Compressed objects and storage space

All of the licensed programs and some objects of the IBM® i operating system ship in a compressed form. This requires less storage space on your system. The system decompresses objects according to certain criteria, which could affect the performance of the system.

System jobs (QDCPOBJx, where x is a number) automatically decompress these objects during the installation process if your system has sufficient unused disk storage. If enough storage space is not available, the system decompresses the objects when you use them, which could affect the performance of the system.

The system decompresses objects according to the following criteria:

  • Greater than 750 MB available storage

    The system submits jobs to decompress all system objects just installed.

  • 250-750 MB available storage

    The system automatically decompresses only frequently used objects. Object-usage information (the number of days an object has been used and the last-used date) is used to identify frequently used objects.
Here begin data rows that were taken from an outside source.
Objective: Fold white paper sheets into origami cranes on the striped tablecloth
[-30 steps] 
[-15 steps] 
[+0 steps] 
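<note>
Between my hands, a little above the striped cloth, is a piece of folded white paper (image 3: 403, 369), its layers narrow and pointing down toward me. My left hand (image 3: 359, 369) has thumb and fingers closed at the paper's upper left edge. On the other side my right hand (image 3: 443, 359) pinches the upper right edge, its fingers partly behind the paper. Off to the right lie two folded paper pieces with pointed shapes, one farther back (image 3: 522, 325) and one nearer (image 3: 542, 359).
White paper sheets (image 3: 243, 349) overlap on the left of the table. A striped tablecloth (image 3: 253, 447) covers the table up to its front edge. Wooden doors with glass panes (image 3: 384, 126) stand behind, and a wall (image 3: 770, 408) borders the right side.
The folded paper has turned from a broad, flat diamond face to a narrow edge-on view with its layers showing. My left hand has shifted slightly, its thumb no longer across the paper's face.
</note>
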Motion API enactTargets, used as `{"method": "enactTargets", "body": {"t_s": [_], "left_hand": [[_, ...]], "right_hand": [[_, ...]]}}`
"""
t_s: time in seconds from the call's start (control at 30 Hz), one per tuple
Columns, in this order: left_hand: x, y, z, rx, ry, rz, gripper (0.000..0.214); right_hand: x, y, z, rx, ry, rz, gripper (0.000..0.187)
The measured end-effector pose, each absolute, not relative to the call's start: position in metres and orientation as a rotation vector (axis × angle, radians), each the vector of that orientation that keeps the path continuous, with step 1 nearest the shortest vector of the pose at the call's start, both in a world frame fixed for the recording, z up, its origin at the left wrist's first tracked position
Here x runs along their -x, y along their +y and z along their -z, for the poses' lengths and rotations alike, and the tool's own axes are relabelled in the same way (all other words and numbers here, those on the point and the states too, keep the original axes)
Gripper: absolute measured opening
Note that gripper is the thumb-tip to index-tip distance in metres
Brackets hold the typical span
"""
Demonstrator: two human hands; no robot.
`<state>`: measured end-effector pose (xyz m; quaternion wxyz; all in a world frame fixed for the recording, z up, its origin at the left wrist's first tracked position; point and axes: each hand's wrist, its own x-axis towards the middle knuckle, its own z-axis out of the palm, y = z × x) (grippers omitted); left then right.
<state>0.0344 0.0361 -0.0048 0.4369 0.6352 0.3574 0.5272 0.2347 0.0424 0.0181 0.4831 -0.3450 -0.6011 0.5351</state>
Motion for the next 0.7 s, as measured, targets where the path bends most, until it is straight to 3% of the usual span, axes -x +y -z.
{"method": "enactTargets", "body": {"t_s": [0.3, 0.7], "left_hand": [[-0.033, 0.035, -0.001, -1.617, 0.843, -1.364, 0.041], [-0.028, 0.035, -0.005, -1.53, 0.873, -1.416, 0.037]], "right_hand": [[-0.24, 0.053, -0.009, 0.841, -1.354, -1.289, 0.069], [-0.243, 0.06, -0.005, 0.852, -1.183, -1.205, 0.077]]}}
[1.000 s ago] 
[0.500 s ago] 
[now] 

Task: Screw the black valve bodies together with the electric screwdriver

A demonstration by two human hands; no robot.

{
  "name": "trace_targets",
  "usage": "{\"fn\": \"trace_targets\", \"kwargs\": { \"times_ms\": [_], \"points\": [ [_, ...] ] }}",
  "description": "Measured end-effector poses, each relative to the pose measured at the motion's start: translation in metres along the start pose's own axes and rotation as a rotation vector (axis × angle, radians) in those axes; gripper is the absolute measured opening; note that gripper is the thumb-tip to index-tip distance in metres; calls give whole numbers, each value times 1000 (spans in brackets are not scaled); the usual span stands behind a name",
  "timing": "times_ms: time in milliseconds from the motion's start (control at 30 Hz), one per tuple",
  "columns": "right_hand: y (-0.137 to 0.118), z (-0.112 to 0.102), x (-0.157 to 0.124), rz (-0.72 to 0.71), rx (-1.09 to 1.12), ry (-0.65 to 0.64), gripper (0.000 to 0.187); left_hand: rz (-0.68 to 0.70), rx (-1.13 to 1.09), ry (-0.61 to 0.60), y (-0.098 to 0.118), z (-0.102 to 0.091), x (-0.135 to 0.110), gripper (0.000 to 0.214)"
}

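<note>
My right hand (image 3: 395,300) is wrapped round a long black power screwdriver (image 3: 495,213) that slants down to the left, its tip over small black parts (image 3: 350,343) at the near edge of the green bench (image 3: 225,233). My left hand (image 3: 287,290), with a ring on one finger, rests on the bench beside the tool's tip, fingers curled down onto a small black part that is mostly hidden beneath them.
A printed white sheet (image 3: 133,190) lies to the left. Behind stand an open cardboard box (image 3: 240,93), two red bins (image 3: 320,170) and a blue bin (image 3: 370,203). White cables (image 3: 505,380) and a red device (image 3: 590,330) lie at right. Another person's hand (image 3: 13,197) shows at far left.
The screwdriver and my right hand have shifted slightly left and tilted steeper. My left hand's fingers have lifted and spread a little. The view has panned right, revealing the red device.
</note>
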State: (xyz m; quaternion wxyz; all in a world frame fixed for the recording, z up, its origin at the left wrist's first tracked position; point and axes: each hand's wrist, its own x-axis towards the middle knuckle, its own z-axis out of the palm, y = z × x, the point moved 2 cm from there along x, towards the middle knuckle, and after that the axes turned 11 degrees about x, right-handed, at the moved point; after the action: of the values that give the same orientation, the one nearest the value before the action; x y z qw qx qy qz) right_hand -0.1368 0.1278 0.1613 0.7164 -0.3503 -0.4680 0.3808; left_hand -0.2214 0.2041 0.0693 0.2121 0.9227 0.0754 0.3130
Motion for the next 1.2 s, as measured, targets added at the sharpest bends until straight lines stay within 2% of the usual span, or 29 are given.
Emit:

The system decompresses any object that was used within the last 14 days and which also has been used at least five times. The system leaves the remaining low-use objects in compressed form.

    • This does not include decompression of objects that are shipped in the operating system and in library QSYS. The system resets usage information for those objects during the installation process. For all other licensed programs, the object usage information is kept during the installation process.
    • A call to a system program does not update its usage information; the system does not automatically decompress programs in constrained storage mode. However, high-use programs ship in decompressed form and are not considered able to be compressed.
  • Less than 250 MB available storage

    The system does not submit the decompression jobs and instead decompresses the objects as they are used.

Note: The QDCPOBJx system jobs might run for some time after the installation process completes.